A library of monoclonal antibodies (mAb) was made against a trisubstituted guanidinium sweetener (N-(p-cyanophenyl)-N'-(diphenylmethyl)guanidine acetic acid) that is 200,000 times sweeter than sucrose on a molar basis. The mAb were characterized in terms of their ligand affinities, H- and L-chain isotypes and V-region amino acid sequences. Nine of these mAb were found to have dissociation constants in the nanomolar range. The H-chain V-regions were cloned, sequenced and found to be derived from five different families (Q52, X24, J558, 7183 and 36-60).
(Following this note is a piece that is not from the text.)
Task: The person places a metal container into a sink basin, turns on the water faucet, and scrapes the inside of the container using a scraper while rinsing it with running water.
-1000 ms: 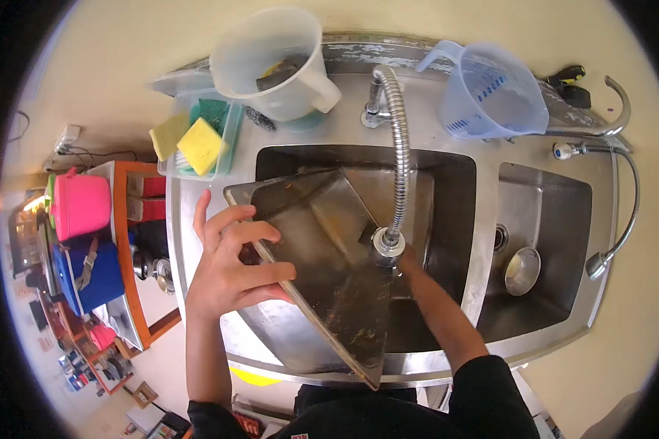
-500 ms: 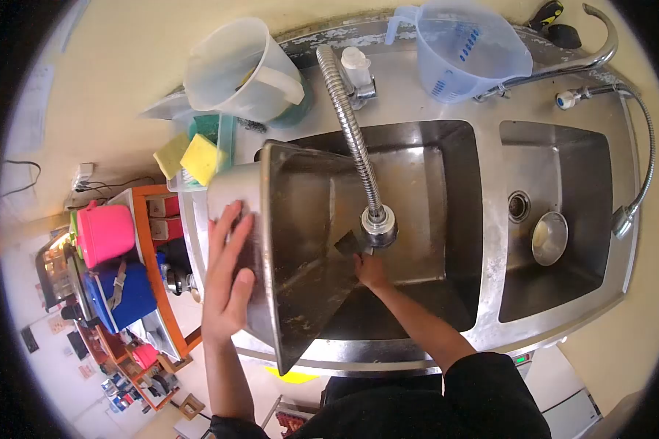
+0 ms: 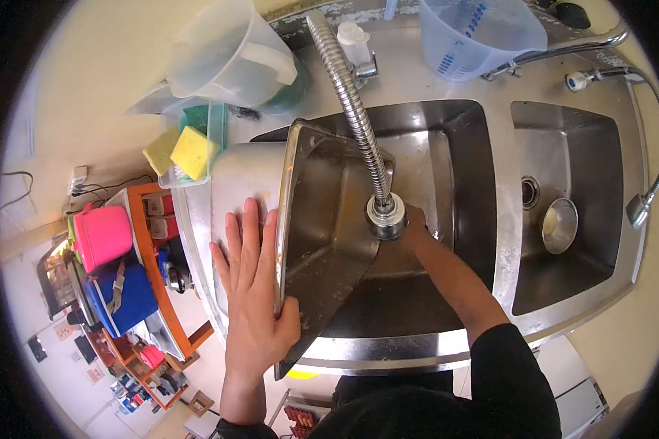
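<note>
A large deep metal pan point(image 3: 322, 271) stands tilted on its side over the left basin, its open mouth facing right. My left hand point(image 3: 252, 285) lies against the pan's outer wall beside the rim, fingers stretched and spread. Inside the basin my right hand point(image 3: 416, 218) is closed, its fingers partly hidden behind the spray head point(image 3: 386, 218) of the flexible metal faucet hose point(image 3: 347, 95). It holds a flat scraper, mostly hidden now; a grey edge shows above the hand.
The large sink basin point(image 3: 470, 219) holds brownish wet residue. A smaller basin point(image 3: 600, 256) on the right contains a metal bowl point(image 3: 560, 226). Plastic jugs point(image 3: 219, 58) stand behind, and sponges point(image 3: 194, 152) sit in a caddy at the left. A shelf point(image 3: 150, 256) with boxes stands farther left.
My right hand has moved right and up, behind the spray head. My left hand has shifted right and lies flatter on the pan. The pan's rim has moved slightly right, and the view has shifted.
</note>
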`<state>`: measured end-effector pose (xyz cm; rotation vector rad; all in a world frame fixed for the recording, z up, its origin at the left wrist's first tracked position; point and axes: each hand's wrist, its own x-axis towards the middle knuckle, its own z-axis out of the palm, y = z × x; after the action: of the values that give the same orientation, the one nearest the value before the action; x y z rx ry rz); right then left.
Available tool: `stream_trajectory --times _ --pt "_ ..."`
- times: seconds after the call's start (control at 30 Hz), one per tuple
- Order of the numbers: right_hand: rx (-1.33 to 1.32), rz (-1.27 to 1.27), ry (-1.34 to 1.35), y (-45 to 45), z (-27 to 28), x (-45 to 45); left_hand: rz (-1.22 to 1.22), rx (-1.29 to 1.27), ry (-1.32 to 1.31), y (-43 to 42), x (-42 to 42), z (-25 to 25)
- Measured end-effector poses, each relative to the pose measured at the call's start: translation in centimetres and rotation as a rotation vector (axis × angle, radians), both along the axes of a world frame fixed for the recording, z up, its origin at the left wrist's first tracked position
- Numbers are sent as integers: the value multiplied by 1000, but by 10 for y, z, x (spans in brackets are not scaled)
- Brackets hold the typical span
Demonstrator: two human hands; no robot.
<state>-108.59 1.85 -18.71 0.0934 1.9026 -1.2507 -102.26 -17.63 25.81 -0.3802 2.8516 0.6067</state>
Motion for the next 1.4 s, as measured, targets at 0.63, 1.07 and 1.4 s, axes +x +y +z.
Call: stream_trajectory --times 0.63,1.07,1.4 --pt "227 1138 566 7 70 52 -58 12 6 -2 -3 -4" --pt "41 1075 186 -43 143 56 -68 31 66 9 3 -13" --pt "-207 1116 364 -13 222 49 -67 33 95 11 8 -15"
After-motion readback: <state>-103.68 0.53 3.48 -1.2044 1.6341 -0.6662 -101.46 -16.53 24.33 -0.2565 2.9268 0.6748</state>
L-chain V-regions were found to be derived from three kappa families (V kappa-4/5, V kappa-19/28 and V kappa-1) and one lambda family (V lambda-1). Amino acid homologies with these family sequences ranged from 51-91% for heavy chains and 69-97% for light chains. Sequence comparisons with Ig structures solved by X-ray diffraction were made in order to identify canonical structures. Identification and localization of combining region tryptophans (L:96W and H:33W) for two mAb (NC10.8 and NC6.8) supported previous ligand-induced tryptophan fluorescence quenching observations.